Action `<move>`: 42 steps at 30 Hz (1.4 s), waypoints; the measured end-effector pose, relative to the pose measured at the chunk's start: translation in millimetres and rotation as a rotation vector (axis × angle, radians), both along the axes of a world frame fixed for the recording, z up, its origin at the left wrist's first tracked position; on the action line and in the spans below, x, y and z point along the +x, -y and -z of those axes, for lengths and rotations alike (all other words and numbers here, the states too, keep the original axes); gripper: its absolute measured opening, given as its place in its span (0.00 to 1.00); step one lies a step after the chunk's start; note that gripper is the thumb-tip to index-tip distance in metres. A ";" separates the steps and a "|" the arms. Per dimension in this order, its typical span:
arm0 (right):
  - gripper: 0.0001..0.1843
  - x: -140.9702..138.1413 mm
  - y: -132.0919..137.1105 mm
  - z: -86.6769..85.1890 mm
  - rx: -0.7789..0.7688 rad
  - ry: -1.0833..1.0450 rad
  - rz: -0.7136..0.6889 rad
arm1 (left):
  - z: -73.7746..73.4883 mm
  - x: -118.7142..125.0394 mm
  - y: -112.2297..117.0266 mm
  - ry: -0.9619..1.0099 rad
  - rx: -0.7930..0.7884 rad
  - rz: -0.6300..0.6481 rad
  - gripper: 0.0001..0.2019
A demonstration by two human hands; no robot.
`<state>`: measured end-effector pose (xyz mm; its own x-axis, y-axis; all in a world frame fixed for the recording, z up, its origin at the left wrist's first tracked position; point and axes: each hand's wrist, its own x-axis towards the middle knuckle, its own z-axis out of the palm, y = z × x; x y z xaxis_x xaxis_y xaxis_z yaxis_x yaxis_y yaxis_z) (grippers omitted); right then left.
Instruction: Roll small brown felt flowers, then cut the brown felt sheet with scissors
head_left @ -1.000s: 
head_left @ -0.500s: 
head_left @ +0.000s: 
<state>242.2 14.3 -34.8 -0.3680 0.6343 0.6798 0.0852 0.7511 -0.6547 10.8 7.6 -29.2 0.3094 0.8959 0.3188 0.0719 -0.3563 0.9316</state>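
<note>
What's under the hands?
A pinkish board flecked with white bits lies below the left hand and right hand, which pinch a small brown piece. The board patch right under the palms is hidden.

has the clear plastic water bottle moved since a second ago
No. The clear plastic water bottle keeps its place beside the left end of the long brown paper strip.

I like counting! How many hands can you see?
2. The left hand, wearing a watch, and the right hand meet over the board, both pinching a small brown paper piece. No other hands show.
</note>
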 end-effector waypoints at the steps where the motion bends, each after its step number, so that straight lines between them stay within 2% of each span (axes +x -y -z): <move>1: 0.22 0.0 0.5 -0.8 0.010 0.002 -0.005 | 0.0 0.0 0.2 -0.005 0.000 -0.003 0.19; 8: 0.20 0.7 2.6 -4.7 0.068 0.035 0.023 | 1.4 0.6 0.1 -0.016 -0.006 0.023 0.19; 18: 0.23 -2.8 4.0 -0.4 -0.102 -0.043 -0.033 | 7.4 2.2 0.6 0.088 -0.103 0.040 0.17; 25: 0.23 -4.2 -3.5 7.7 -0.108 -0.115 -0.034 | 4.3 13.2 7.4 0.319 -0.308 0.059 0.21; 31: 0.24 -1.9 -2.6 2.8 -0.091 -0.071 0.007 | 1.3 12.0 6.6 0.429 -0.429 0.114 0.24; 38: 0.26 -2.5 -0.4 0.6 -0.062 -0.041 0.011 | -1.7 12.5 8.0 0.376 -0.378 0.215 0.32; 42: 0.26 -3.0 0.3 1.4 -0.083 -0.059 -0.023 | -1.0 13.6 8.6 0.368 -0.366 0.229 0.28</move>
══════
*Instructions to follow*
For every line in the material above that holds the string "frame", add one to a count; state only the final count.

*Result of this exercise*
2